_INSTRUCTIONS TO FOLLOW_. Nothing outside the range is wanted. Repeat exactly the lines below from the one with "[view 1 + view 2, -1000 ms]" through the one with "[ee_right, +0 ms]".
####
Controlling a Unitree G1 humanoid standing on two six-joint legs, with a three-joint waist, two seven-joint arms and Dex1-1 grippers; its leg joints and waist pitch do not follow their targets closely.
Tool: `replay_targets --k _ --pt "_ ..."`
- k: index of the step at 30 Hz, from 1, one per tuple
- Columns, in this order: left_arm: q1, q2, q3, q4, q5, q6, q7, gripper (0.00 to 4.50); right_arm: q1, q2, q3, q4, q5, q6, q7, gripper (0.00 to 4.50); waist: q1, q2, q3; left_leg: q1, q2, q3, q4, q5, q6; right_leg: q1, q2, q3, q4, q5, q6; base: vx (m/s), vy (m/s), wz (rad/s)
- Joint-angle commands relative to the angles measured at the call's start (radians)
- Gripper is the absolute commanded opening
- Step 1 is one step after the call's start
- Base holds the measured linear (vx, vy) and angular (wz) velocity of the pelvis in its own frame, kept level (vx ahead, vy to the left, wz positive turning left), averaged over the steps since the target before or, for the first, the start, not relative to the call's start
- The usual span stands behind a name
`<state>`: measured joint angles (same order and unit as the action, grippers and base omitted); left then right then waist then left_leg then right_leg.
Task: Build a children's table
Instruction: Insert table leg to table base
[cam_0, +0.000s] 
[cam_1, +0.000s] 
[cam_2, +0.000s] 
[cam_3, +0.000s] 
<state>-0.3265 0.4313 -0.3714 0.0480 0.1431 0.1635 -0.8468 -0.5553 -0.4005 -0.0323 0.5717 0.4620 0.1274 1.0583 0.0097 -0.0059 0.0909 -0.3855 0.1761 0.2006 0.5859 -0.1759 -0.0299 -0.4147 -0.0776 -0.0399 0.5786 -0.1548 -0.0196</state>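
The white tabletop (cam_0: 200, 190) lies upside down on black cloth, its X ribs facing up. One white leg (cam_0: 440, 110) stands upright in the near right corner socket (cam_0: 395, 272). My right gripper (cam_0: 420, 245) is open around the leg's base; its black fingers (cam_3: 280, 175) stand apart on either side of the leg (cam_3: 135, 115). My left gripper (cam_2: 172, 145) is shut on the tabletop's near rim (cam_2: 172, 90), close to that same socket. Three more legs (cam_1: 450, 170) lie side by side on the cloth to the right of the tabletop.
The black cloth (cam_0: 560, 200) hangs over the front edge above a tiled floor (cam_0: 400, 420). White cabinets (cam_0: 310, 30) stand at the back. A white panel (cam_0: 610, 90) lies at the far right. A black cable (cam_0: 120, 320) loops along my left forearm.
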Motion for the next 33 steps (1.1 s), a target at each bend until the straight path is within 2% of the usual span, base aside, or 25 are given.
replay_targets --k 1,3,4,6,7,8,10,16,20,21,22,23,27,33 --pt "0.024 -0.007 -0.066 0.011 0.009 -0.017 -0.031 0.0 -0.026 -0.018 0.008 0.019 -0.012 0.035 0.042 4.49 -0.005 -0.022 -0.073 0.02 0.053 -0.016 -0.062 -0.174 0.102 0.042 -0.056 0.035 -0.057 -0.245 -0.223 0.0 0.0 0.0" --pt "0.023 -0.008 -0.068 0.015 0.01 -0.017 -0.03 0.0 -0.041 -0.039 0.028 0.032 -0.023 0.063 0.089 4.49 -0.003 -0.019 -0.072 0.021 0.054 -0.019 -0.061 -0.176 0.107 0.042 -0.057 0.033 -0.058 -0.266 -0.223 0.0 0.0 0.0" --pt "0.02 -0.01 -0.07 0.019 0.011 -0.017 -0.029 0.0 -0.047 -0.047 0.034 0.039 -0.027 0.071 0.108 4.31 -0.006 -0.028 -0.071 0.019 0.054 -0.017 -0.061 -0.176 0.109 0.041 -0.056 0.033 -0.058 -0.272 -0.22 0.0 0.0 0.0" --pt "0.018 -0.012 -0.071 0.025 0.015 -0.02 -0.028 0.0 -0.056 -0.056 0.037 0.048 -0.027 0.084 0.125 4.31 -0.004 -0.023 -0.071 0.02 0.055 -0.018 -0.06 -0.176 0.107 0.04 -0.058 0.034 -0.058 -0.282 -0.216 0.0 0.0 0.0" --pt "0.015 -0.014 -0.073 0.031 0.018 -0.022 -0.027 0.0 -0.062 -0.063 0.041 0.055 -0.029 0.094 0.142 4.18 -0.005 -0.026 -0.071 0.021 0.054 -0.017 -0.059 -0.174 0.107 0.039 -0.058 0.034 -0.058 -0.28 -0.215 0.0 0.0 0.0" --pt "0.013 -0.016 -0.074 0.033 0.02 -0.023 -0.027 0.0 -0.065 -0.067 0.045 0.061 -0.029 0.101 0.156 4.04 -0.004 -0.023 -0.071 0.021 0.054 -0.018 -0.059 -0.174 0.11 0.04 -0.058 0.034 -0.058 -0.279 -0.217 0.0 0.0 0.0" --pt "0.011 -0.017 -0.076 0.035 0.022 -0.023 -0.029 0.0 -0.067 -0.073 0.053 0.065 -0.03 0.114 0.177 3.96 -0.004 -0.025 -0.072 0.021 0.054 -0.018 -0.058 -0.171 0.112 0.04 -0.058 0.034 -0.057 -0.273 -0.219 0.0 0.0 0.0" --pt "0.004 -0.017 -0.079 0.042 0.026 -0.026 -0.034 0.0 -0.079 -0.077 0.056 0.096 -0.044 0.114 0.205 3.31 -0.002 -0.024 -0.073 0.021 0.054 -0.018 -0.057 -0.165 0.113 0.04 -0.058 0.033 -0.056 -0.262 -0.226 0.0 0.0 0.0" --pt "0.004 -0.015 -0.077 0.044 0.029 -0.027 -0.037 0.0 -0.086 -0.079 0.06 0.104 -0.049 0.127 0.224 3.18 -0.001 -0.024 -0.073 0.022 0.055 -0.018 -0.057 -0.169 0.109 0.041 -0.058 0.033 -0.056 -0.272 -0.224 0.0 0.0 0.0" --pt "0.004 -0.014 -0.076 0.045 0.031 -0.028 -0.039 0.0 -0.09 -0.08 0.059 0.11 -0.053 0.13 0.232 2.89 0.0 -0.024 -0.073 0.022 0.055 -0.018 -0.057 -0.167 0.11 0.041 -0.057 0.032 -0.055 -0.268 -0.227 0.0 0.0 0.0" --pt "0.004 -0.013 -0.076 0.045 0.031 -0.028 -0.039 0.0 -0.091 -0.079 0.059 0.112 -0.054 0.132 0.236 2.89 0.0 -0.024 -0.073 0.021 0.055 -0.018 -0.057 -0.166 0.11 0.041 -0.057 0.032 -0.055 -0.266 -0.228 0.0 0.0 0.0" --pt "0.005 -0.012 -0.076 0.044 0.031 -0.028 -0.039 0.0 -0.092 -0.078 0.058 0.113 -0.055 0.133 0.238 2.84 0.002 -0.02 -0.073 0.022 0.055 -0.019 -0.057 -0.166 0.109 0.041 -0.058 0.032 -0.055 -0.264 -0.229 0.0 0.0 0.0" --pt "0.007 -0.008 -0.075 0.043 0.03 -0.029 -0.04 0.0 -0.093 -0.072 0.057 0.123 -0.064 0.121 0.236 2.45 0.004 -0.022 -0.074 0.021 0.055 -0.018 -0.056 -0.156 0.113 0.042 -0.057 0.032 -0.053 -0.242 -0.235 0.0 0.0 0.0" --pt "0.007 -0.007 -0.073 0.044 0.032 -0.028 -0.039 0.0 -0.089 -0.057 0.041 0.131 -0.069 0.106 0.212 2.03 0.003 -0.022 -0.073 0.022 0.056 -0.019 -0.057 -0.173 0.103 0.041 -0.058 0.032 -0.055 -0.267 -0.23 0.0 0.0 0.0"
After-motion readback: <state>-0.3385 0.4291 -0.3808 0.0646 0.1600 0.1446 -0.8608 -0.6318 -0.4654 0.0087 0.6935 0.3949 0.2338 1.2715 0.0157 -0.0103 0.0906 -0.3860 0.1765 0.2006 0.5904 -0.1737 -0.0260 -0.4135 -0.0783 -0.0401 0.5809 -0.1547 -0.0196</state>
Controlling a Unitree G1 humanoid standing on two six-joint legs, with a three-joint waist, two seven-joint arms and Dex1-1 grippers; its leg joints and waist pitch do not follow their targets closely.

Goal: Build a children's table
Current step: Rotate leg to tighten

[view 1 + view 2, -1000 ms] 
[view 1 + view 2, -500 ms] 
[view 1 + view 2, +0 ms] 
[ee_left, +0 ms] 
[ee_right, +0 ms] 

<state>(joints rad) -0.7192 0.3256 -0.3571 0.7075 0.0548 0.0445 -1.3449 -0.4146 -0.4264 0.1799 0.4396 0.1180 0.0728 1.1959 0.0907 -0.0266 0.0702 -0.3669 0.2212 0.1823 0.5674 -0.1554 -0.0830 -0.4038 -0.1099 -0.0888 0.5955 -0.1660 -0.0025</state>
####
_EXERCISE OUTPUT_.
[view 1 + view 2, -1000 ms] 
[view 1 + view 2, -500 ms] 
[view 1 + view 2, +0 ms] 
[ee_left, +0 ms] 
[ee_right, +0 ms] 

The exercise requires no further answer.